### WHAT IS REQUIRED
Copy out each line of the listing below that contains the word "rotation".

### DATA SHOWN
++++++
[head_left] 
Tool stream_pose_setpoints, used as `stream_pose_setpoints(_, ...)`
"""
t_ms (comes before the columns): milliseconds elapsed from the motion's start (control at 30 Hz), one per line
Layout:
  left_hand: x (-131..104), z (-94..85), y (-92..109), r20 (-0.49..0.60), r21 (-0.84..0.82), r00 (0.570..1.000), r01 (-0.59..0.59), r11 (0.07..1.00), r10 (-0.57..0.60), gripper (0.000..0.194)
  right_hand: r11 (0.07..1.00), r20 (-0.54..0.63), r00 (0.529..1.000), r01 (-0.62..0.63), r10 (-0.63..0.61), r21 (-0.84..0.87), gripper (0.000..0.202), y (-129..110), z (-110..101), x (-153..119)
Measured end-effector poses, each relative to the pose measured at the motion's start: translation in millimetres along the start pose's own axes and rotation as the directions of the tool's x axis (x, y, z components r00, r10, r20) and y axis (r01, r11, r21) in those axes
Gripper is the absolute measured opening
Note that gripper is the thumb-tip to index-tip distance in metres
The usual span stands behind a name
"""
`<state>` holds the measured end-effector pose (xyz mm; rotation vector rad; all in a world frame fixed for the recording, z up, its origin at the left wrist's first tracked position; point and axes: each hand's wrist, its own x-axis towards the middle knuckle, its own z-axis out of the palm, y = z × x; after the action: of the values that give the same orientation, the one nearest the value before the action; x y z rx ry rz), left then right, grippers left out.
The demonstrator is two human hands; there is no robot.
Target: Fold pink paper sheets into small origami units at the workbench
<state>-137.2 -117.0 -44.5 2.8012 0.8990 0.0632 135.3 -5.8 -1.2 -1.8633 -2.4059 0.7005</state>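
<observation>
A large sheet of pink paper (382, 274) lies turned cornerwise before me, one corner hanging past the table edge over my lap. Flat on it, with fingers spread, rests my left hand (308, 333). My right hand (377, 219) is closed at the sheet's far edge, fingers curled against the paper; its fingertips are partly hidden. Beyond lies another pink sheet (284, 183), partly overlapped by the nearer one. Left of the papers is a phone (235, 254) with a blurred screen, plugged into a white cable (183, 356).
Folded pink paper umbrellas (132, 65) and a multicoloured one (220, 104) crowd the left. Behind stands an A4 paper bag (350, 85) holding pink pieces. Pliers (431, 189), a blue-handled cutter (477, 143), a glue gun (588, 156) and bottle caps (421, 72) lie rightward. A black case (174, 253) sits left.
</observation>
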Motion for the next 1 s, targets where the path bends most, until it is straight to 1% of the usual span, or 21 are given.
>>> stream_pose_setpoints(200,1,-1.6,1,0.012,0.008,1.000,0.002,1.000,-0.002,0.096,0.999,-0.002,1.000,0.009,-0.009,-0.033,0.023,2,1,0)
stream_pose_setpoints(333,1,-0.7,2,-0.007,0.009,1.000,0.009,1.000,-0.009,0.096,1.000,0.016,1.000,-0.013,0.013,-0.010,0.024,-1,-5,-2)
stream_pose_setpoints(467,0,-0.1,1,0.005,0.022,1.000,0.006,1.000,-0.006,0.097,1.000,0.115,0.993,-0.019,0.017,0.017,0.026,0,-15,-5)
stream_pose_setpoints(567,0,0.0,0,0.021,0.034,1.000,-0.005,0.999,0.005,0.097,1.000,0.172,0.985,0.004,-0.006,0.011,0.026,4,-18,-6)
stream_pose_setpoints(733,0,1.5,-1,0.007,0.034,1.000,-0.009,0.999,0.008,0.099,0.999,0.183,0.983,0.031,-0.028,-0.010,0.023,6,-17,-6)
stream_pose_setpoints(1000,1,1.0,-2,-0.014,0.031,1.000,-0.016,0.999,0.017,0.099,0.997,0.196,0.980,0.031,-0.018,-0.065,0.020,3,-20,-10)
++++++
### WRITTEN SOLUTION
Measured end-effector poses, each relative to the pose measured at the motion's start: translation in millimetres along the start pose's own axes and rotation as the directions of the tool's x axis (x, y, z components r00, r10, r20) and y axis (r01, r11, r21) in those axes
`<state>` holds the measured end-effector pose (xyz mm; rotation vector rad; all in a world frame fixed for the recording, z up, its origin at the left wrist's first tracked position; point and axes: each hand's wrist, its own x-axis towards the middle knuckle, its own z-axis out of the palm, y = z × x; after the action: of the values that give the same orientation, the one nearest the value before the action; x y z rx ry rz), left then right, grippers left out.

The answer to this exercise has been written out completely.